The Thomas family inherited the estate in 1560 when Jevan ap Harpway of Tresimont, Hertfordshire married Catherine, the only daughter and heiress of Thomas ap Thomas. They were prominent figures in the history of Glamorgan, amongst them Edmund Thomas (1633–1677), politician who sat in the House of Commons in 1654 and 1656 and sat in Cromwell's Upper House, Colonel Charles Nassau Thomas (died April 1820), vice chamberlain to the Prince of Wales (later King George IV) and Sir Godfrey-Vignolles Thomas, 9th Baronet (1856–1919).

In 1774, the Thomas family fell into debts and sold the estate to Peter Birt, a coal magnate of Yorkshire. Birt ordered the building of a new castle in 1776–77, under the design of architect Robert Adam, his only building in Wales. The Birts later passed the estate to the Jenner family in 1823/4, who were prominent in 19th century Glamorganshire, and give their name to a district of Barry today, Jenner Park.

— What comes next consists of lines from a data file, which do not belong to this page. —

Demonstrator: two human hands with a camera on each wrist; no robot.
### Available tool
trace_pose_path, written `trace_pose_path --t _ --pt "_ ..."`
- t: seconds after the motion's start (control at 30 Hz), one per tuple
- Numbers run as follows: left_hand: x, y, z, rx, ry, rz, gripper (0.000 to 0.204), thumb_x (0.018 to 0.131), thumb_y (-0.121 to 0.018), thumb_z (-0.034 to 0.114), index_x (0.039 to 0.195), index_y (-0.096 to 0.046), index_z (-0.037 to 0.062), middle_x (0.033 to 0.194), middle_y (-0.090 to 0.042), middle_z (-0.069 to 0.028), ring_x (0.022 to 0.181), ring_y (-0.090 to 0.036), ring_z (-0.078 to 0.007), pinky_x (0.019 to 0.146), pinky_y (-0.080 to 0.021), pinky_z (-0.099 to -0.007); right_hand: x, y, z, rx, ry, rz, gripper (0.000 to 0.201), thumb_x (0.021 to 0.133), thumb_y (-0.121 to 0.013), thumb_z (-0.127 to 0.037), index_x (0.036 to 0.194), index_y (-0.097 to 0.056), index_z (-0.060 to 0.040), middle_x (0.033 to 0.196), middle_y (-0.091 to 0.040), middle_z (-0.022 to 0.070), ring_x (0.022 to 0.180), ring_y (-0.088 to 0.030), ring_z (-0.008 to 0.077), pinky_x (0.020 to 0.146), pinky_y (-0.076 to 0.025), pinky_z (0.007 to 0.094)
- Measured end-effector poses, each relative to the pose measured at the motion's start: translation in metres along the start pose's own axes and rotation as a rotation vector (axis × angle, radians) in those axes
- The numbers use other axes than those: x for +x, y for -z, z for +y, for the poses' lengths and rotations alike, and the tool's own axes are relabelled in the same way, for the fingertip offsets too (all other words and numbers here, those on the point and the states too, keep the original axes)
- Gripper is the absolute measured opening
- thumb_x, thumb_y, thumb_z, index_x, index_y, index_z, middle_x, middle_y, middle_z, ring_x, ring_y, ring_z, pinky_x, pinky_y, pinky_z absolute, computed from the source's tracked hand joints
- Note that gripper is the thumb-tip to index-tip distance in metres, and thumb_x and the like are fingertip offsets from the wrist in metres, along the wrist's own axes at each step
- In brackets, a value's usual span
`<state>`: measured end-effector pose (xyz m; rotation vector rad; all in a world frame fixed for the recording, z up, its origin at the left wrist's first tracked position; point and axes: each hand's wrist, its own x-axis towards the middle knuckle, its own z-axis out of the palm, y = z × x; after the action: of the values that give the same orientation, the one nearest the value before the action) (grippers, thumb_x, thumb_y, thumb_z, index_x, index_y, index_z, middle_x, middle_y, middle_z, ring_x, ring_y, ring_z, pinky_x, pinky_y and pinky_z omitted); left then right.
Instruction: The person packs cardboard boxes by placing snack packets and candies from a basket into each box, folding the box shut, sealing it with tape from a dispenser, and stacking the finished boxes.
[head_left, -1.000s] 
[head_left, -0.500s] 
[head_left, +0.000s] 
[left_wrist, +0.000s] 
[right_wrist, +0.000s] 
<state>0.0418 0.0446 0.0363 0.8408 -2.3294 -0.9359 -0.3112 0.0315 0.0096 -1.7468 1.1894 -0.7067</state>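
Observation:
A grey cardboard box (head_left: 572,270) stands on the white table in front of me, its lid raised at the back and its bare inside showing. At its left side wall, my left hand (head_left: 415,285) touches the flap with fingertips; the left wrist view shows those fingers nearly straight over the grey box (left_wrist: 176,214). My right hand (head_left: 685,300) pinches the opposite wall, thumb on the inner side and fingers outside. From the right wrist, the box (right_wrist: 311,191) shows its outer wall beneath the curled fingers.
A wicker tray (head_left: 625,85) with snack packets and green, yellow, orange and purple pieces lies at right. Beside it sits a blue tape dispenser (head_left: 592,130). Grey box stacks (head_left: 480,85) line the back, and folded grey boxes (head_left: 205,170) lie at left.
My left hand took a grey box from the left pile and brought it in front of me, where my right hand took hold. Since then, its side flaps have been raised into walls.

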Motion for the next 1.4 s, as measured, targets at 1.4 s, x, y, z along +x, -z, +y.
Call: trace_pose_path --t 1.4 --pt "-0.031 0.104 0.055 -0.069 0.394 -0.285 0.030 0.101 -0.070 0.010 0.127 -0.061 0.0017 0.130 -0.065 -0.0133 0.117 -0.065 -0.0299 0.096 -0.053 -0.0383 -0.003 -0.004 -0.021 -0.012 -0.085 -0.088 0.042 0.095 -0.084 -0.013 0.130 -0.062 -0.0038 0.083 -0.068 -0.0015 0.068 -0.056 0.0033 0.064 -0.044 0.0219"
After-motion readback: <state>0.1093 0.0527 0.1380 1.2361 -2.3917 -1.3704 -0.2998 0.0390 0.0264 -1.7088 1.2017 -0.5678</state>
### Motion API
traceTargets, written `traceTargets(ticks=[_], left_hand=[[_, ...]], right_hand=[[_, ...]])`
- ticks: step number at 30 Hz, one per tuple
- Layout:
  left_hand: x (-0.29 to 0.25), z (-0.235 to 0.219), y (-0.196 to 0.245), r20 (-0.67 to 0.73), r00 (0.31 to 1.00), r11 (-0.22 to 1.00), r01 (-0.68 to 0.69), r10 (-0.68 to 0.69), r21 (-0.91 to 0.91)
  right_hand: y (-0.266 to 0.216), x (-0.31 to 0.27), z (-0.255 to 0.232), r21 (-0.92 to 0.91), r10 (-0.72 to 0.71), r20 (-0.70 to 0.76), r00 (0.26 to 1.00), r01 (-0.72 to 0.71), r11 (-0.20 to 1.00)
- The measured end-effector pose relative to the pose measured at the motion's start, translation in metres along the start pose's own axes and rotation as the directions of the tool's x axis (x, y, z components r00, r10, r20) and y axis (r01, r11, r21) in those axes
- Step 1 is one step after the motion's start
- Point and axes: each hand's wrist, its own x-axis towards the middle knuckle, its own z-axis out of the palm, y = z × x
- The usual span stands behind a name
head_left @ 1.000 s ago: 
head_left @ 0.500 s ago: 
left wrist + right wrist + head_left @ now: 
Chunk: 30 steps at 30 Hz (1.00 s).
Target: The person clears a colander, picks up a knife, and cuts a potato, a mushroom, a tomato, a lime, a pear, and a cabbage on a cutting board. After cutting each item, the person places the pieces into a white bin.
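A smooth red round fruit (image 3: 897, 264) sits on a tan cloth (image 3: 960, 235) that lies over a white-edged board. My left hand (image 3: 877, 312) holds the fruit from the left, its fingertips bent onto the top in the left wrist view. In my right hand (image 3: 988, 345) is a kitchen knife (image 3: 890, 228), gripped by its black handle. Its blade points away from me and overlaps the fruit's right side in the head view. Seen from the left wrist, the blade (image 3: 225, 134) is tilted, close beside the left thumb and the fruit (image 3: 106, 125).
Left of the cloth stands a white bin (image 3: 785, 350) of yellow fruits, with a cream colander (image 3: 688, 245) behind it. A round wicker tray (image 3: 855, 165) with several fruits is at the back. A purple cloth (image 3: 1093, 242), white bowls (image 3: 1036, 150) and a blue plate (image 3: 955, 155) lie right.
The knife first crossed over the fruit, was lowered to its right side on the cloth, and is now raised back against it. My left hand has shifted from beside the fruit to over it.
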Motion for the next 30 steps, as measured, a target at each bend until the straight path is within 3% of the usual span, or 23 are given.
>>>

Robert Francis Jenner (1802–1860) was High Sheriff of Glamorgan in 1827.

Much of the building was obliterated by a 1910 fire. Nonetheless, restored in 1928 with its Georgian appearance, it is now used as the clubhouse. The Wenvoe Castle Golf Club was established in 1936, by the owner of the manor, Hugh Jenner. The castles gardens and park are designated Grade II on the Cadw/ICOMOS Register of Parks and Gardens of Special Historic Interest in Wales.